As for the Chipset naming, seems like AMDs decided its gonna screw over Intel by using the 370/390/350 namings.
I will wait for real life pricings and stuff before jumping to any conclusions
I’d say it’d be the same 8 cores, but improved IPC and clock speeds, making it suitable to use quad-channel DDR4 with.
Google is paying 97$ per hour! Work for few hours and have longer with friends & family! !mj138d:
On tuesday I got a great new Land Rover Range Rover from having earned $8752 this last four weeks.. Its the most-financialy rewarding I’ve had.. It sounds unbelievable but you wont forgive yourself if you don’t check it
!mj138d:
➽➽
➽➽;➽➽ http://GoogleFinancialJobsCash138MediaTeamGetPay$97Hour… ★★✫★★✫★★✫★★✫★★✫★★✫★★✫★★✫★★✫★★✫★★✫★★✫★★✫★★✫★★✫★★✫★★✫★★:::::!mj138d:….,…..
I was paid 104000 dollars last 12 month period by doing an internet based work and also I was able to do it by working in my own time for quite a few hours every day. I utilized job opportunity I came across on the internet and I am thrilled that I was manage to make such decent money. It is actually newbie-friendly and therefore I am so blessed that I found out about it. Read through exactly what I do… http://nubr.co/dCQmw2
Actually, using the numbers in front to show which it belongs to is similar to Xeon naming processes.
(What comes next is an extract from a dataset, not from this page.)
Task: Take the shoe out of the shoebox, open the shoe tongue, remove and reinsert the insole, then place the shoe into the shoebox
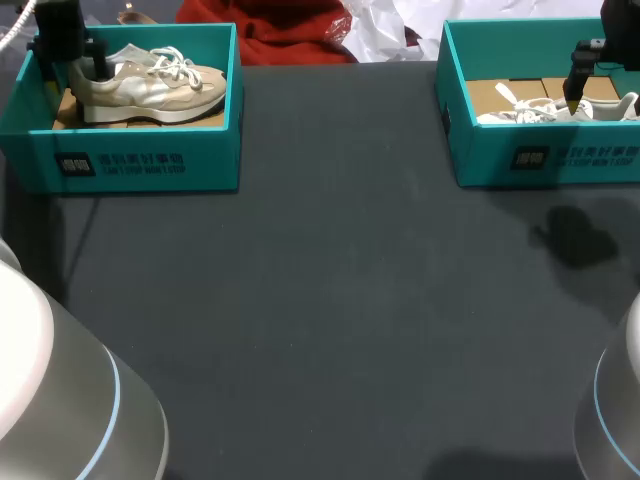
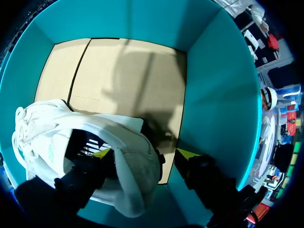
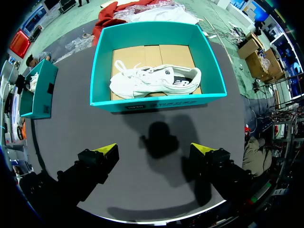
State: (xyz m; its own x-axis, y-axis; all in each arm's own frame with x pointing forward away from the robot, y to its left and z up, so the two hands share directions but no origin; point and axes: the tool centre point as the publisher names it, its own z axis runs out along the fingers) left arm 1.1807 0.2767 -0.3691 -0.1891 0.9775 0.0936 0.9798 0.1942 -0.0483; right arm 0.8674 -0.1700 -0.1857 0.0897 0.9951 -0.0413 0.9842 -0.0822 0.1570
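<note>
left hand astride shoe, shoebox wall close

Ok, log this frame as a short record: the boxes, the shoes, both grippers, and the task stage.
left shoebox: teal, holds a beige sneaker
right shoebox: teal, holds a white sneaker lying on its side
left gripper: open, down in the left shoebox, one finger inside the sneaker's heel opening, the other outside the heel
right gripper: open, empty, above the table in front of the right shoebox
stage: neither sneaker out of its box yet
</note>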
You are so used to Intel names for mainstream, you do not realize they can do whatever they want and you will adjust…
True, these will be server versions, everyones hyping them up to be the hedt plaform from amd, the current ryzen line up is already the competitor to intels hedt platform, aswell as the mainstream platform, these new platforms from amd will be competing vs the high core count xeons in the Single and multi Socket arena.
People are hyping it up to be a desktop part, the single socket 8 dimm board seems plausible but it seems too detailed to be true. Id expect lesser details such as core count and tdps before even hearing about platform specs etc and even then itd be a basic block diagram (like how intel presents) showing the basic io layout of the platform. No intricate details about x8 x16 lane switching and grouping etc
All being said though, could be a legit early leak before they even had chance to start informing about core counts etc
Look up ThreadRipper, the 16C/32T rumored getting 2500 in cinebench, some saying it is 180W chip with the same speeds as the 1800X, 12C/24T with a leaked benchmark and rumors of it being a 140W chip, both quad channel support, 64 PCIe lanes supported. That is from the guy I believe was in Turkey. The other leak from CannardPC has a lower speed on the 16C/32T (under 3GHz).
I think they will do both. Many places trying to build workstations prefer an HEDT in certain cases over a server board. Plus, to do an HEDT, you then go against Intel at every level. Look into those chip leaks and you might change your mind…
Looking forward to seeing how these compare with x299! Gonna wait for the benchmarks and put together a high power PC!
Naming is curious. Remember Thubans? “AMD Phenom II X6 1090T Black Edition” LOL that was a mouthful
I do, and two months later we have Ryzen 9-1900 series with as much gradation as the Xeon E5 series, no pun intended on the irony.
I hope the Naples becomes available with 128 PCIe lanes in single and dual cpu EATX workstation motherboards. Quad GPU desktop configurations for deep learning and other HPC applications would benefit.
AFAIK, Threadripper is not using the AM4 socket, and its LGA, so right out of the gate I’m calling bullshit on that mobo design.